I’m not certain if this most recent injury is due to contact or overload but it will likely keep him out for an extended period of time.
Then he’ll face the same risks I’ve mentioned multiple times now for players returning from extended absences.
Curtis Jones
Last but not least is Jones, who doesn’t quite fit the pattern of the rest.
He had featured consistently for the first team, with consistent minutes for an extended period of time, prior to the foot stress reaction that kept him out for the majority of the first half of last season.
A stress reaction is due to overload, and perhaps Jones is just able to physically tolerate more demands than the other players mentioned.
The very good news is that the situation was managed quite well and looks to be very much in the rearview for Curtis, as he’s regaining and surpassing his previous form.
No reason to worry
All in all, there are certainly some trends of overload, but that is part and parcel when introducing young players into the senior team.

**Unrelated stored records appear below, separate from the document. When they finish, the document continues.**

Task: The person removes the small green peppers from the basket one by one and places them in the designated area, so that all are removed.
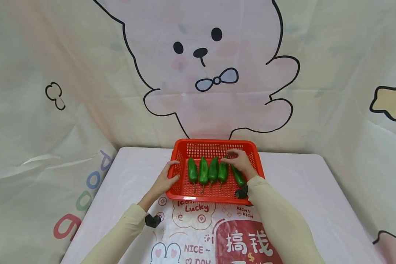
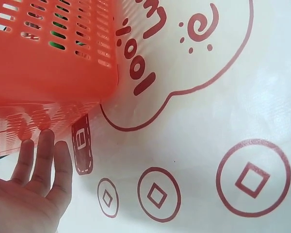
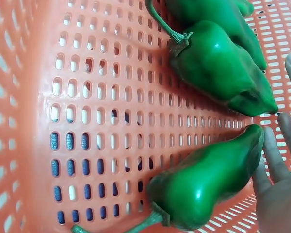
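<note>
A red plastic basket [image 1: 217, 198] holds several green peppers [image 1: 203, 170] laid side by side, stems toward the near side. My left hand [image 1: 166, 179] grips the basket's left side, with its thumb over the rim; in the left wrist view its fingers [image 2: 43, 160] rest against the outer wall. My right hand [image 1: 240, 161] is inside the basket at the far ends of the two rightmost peppers. In the right wrist view its fingers [image 3: 276, 160] are spread beside the tip of the slanted rightmost pepper [image 3: 199, 189]. Beside it lies another pepper [image 3: 218, 68].
The basket stands on a table with a white printed cloth [image 1: 191, 234]. A curtain [image 1: 201, 110] with a cartoon bear hangs right behind the table, and more curtain hangs on both sides. A black strap piece [image 1: 153, 220] is at the left wrist.
</note>
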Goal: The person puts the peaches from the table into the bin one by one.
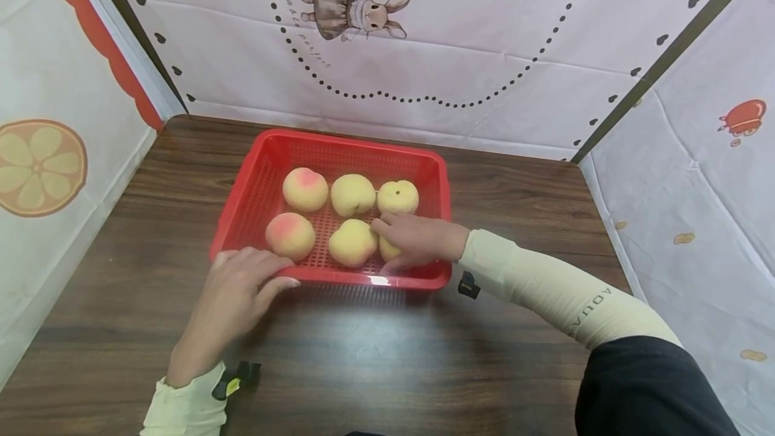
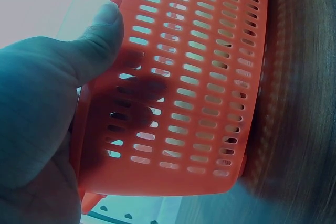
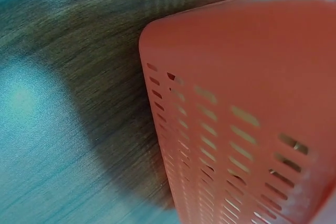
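Observation:
A red plastic basket (image 1: 440,187) with slotted walls holds several yellow peaches in two rows, some with a pink blush. My left hand (image 1: 239,295) grips the near left corner of its rim; in the left wrist view the thumb (image 2: 102,38) lies on the outer wall, and the fingers show dimly through it. Reaching over the right side, my right hand (image 1: 418,237) has its fingers around the near right peach (image 1: 387,249), mostly covered by the hand. Beside it lies a pink-tinged peach (image 1: 352,243). The right wrist view shows only the basket's outer wall (image 3: 236,77).
The basket stands on a dark wood-grain table (image 1: 375,369). Printed white sheets (image 1: 424,32) rise behind it and at both sides. In the back row are a blushed peach (image 1: 305,189), a yellow one (image 1: 353,195) and another (image 1: 397,197); a pinkish peach (image 1: 290,236) sits front left.

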A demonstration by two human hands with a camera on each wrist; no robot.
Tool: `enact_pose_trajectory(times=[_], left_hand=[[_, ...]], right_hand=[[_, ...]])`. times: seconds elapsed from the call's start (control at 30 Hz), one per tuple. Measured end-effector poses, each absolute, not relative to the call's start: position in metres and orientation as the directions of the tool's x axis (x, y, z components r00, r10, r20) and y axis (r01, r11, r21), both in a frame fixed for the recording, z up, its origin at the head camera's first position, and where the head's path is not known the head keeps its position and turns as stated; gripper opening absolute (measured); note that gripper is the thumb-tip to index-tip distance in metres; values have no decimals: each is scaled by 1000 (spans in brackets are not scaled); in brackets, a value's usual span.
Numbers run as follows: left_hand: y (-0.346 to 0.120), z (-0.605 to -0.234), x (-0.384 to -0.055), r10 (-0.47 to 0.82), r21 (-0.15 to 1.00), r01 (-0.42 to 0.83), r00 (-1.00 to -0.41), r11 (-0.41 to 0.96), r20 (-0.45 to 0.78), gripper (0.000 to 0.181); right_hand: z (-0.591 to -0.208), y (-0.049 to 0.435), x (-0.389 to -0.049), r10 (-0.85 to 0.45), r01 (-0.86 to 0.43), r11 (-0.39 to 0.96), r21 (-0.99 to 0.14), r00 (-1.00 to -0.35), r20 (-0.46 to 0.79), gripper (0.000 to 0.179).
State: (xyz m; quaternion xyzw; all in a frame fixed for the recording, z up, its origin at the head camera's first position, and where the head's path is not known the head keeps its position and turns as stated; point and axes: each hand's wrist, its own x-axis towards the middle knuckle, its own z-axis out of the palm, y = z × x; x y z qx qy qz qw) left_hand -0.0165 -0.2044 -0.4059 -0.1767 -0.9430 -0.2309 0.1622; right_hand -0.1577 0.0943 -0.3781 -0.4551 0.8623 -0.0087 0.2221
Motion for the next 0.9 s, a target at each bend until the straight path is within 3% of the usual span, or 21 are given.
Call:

Further, none of the injuries are uncommon ones for younger, developing players or players returning from extended absences.
Navigating youth player development and integrating them into the first team is not easy, by any means. It’s not simply a matter of minutes and intensity, but also factors specific to them.
As Klopp put it, when discussing Bajcetic in November:
“They’re still growing, these boys. They’re all different.
“We have other players with a different [skeletal growth], a different body, and OK that’s fine.
“With others it’s a bit too early, so we just have to put the brake on again and just wait until that’s all fine.
“Then Liverpool FC has a wonderful player, a wonderful player, to use. But there’s absolutely no time that we can put on that, and we will not, we just have to wait.”
Hopefully this goes without saying but none of this is to put any judgment on the Liverpool medical, physio and developmental staff.
Each are known to be some of the best in elite football, let alone the Premier League.
Regardless, hopefully this gave you some insight into youth player development and the current crop’s ongoing navigation of associated injuries.